Supplementation with magnesium lowers CRP in prediabetics

The May 2014 issue of the Archives of Medical Research reported the results of a double-blind trial of subjects with prediabetes and low magnesium levels which found a benefit for magnesium supplementation in reducing C-reactive protein (CRP), a marker of inflammation.

The trial included 62 men and women between the ages of 18 to 65 years with newly diagnosed prediabetes who had magnesium levels below 0.74 micromoles per liter. Participants received an oral magnesium chloride solution containing 382mg magnesium or a placebo daily for three months, and both groups received advice concerning physical activity and the components of a healthy diet.

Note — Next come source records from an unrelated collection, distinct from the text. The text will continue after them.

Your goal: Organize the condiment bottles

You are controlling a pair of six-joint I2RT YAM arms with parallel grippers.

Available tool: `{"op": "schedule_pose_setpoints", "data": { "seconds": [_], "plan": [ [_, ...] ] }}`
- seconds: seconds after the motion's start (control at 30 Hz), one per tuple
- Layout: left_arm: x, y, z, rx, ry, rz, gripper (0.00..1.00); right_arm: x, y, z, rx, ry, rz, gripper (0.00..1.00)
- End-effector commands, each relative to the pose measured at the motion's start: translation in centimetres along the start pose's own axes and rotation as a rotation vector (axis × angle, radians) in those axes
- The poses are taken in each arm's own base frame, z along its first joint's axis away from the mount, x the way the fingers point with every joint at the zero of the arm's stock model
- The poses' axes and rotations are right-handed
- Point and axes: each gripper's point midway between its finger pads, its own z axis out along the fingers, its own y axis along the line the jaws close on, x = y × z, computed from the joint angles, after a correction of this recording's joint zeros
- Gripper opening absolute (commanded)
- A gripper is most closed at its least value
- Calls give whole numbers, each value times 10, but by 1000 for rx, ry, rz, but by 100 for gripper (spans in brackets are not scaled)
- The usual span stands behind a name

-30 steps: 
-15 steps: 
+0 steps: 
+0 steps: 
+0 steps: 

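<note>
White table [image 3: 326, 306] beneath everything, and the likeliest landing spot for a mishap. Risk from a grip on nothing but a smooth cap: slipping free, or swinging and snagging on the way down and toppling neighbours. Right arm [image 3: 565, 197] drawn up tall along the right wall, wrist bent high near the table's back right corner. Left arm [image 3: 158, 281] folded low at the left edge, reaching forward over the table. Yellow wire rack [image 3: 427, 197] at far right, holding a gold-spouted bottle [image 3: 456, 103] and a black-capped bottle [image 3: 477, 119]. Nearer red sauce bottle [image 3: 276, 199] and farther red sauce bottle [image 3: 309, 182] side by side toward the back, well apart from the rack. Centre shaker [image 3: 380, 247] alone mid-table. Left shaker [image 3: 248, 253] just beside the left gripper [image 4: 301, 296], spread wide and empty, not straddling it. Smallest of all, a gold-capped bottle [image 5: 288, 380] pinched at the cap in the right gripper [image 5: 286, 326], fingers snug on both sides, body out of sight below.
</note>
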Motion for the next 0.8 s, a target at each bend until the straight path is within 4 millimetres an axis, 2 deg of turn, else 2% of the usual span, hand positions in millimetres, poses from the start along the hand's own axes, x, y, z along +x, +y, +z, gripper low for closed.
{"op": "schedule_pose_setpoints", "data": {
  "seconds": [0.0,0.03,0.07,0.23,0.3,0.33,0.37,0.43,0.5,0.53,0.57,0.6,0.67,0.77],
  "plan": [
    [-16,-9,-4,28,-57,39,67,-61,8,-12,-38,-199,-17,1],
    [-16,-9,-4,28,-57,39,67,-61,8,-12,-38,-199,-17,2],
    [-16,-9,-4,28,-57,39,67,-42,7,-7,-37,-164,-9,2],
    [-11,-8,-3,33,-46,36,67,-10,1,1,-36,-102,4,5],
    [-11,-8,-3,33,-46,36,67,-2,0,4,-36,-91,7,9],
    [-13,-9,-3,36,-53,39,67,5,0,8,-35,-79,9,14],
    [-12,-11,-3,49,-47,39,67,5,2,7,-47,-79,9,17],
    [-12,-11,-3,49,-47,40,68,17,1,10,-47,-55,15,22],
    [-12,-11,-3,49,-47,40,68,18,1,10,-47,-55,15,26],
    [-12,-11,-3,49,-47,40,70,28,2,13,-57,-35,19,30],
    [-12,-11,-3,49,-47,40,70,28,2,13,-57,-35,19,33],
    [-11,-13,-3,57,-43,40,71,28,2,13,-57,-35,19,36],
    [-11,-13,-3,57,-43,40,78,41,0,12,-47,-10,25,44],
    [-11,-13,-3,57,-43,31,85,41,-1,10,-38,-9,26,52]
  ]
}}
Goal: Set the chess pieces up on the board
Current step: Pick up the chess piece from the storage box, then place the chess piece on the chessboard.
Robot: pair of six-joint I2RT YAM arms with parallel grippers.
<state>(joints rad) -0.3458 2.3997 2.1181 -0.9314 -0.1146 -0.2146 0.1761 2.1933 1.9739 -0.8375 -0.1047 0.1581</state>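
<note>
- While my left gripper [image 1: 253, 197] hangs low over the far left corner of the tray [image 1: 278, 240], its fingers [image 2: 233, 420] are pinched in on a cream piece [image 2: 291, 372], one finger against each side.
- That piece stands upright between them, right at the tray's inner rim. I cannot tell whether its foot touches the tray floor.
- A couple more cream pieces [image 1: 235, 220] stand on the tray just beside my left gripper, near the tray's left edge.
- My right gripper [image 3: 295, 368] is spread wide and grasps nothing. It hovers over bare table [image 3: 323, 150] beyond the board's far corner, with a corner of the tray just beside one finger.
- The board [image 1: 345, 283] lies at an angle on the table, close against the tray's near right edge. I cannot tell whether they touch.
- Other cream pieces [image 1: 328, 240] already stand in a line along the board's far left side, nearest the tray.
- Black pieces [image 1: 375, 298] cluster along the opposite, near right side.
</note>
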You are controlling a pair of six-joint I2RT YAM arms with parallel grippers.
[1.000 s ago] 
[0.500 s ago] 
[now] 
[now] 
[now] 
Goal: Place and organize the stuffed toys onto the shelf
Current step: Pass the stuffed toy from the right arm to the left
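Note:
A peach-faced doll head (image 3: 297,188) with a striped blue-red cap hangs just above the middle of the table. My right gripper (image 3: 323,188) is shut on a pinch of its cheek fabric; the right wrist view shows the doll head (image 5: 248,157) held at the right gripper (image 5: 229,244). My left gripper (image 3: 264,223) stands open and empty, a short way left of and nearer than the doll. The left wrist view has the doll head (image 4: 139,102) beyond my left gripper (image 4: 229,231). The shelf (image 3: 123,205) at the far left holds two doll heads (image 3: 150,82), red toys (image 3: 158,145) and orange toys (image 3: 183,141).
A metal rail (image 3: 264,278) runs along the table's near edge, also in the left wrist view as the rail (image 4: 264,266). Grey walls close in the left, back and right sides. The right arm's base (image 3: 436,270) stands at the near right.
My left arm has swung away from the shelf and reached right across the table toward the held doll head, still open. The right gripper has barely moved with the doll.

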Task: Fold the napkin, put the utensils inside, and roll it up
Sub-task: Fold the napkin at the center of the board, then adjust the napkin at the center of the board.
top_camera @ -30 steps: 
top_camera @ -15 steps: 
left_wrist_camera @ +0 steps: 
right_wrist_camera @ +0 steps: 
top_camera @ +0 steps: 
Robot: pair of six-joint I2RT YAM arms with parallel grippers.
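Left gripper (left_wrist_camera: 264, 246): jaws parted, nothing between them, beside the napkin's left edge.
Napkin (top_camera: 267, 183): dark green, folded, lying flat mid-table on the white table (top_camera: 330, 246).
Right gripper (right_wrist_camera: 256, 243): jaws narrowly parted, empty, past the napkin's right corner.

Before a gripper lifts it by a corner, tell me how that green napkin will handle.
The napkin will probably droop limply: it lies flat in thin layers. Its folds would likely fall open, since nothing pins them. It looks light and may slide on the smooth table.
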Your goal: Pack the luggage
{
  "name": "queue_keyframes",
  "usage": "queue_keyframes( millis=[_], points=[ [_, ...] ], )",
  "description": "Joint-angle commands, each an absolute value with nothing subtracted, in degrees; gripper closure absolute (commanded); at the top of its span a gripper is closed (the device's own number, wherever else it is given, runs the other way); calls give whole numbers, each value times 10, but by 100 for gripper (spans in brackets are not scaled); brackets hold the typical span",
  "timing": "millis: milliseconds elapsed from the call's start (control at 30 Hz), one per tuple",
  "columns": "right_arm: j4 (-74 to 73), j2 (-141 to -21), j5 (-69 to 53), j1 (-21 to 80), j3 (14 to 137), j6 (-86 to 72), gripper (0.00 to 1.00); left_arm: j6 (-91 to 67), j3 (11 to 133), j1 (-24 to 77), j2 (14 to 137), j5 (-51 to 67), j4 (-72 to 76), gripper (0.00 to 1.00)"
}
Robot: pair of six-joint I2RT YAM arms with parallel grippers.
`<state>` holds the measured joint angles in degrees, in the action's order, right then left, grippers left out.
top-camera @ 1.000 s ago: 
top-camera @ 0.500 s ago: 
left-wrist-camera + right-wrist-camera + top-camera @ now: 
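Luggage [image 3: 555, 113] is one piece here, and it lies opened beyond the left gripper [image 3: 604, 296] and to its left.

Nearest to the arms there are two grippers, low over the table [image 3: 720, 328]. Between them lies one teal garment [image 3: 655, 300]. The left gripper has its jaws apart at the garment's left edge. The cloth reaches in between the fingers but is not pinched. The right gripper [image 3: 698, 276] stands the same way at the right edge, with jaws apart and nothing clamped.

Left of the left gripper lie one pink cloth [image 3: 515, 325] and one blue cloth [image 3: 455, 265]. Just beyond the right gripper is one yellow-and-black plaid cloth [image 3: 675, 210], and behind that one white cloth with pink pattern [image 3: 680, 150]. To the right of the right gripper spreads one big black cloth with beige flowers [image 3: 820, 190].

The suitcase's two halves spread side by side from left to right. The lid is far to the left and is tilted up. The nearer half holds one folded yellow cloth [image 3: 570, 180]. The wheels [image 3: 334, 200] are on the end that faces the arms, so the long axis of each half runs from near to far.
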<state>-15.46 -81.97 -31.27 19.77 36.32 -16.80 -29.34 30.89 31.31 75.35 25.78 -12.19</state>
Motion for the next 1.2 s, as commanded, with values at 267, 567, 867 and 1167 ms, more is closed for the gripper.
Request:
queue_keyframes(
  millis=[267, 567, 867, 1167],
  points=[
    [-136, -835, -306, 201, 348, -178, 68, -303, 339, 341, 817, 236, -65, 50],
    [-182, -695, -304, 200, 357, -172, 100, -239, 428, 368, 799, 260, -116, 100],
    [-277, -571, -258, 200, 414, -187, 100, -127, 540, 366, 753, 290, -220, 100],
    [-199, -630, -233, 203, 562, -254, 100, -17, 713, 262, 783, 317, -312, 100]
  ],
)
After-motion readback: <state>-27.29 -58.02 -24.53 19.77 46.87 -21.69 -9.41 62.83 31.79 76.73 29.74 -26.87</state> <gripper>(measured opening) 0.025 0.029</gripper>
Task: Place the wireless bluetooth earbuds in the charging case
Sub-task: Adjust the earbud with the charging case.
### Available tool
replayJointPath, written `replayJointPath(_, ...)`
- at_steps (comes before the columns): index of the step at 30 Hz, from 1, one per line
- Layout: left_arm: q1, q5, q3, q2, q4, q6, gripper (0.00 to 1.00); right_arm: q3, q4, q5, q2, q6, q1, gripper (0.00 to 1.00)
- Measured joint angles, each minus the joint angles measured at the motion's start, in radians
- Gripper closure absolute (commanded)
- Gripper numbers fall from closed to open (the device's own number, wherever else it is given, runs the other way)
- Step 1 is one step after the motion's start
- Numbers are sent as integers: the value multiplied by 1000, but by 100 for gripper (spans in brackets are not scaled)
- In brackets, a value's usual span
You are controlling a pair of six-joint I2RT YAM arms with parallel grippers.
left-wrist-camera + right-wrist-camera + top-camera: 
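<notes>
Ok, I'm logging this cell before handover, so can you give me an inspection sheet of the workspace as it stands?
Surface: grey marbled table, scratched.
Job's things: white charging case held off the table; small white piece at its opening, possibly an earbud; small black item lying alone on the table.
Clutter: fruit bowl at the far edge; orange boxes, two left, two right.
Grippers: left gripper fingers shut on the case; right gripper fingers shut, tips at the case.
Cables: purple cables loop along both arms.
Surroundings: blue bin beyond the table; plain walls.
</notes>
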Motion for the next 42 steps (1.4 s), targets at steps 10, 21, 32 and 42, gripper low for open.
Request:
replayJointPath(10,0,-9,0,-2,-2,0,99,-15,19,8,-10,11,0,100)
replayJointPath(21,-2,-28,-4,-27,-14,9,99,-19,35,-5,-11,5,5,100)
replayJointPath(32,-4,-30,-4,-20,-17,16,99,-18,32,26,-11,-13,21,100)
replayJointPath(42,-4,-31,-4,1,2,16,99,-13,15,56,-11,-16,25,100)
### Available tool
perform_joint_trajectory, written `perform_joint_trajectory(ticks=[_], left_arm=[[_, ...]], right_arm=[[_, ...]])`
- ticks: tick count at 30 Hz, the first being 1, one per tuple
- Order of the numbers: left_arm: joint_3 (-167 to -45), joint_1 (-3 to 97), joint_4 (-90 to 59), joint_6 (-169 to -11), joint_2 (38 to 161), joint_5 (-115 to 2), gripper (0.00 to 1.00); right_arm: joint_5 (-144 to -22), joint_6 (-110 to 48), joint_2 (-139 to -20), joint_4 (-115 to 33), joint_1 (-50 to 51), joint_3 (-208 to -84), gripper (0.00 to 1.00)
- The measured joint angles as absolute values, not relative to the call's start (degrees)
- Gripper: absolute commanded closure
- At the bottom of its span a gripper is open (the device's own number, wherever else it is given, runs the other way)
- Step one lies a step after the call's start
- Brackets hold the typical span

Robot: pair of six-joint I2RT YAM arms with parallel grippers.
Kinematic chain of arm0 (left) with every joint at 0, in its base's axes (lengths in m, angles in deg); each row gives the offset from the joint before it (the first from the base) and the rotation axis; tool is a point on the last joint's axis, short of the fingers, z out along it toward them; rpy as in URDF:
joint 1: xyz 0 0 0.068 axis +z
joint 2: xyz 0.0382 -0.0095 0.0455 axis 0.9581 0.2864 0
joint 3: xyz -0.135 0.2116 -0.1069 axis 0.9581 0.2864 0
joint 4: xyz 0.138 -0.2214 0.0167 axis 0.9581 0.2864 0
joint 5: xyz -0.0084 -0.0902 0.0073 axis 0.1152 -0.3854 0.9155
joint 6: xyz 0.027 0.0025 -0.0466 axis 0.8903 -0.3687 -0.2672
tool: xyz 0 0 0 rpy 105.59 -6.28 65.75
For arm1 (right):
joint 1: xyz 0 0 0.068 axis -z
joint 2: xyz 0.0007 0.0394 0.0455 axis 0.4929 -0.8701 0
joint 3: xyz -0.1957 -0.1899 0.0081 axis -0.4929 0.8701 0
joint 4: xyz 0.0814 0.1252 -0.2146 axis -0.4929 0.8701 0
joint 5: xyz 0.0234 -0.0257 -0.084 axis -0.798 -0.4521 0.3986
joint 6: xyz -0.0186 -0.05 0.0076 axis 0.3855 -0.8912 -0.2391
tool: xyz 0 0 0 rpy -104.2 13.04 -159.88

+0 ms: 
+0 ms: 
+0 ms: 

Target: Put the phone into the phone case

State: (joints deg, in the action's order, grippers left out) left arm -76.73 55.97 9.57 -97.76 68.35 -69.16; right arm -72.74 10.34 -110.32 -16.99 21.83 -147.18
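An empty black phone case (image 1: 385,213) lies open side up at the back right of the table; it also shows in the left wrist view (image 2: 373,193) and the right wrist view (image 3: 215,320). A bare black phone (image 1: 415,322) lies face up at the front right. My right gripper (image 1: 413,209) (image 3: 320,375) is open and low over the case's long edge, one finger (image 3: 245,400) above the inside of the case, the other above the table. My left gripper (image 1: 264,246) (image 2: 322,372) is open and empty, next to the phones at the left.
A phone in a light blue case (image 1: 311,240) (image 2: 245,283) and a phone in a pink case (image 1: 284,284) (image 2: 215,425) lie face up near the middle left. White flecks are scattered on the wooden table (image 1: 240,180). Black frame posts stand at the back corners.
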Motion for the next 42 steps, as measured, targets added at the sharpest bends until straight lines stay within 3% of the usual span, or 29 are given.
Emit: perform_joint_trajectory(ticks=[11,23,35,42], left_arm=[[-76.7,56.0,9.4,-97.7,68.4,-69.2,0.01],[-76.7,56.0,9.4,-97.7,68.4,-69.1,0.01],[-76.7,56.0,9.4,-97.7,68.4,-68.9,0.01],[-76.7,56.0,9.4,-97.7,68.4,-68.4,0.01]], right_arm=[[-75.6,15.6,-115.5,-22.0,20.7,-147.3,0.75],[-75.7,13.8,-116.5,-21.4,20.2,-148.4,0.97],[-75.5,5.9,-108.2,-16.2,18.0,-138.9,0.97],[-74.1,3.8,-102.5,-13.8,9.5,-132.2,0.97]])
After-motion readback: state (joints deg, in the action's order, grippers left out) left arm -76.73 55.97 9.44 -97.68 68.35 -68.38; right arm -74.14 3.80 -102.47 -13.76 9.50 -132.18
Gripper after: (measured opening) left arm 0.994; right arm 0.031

Plasma glucose, serum magnesium and high-sensitivity C-reactive protein (hsCRP) were measured before and after the treatment period.

By the end of the study, serum magnesium levels were higher, and fasting and two hour post-load glucose levels were lower among those who received magnesium in comparison with the placebo. While both groups experienced a decline in CRP, the decrease was significantly greater among those who received magnesium.

Authors Luis E. Simental-Mendía and colleagues note that magnesium deficiency has been proposed as an early factor in the activation of the inflammatory response.

“Our results show that oral magnesium supplementation significantly decreases hsCRP levels in apparently healthy subjects with prediabetes and hypomagnesemia,” the authors write. “Taking into account that elevated hsCRP is related to glucose metabolic disorders, our finding may have important implications in the policies focused in its prevention.”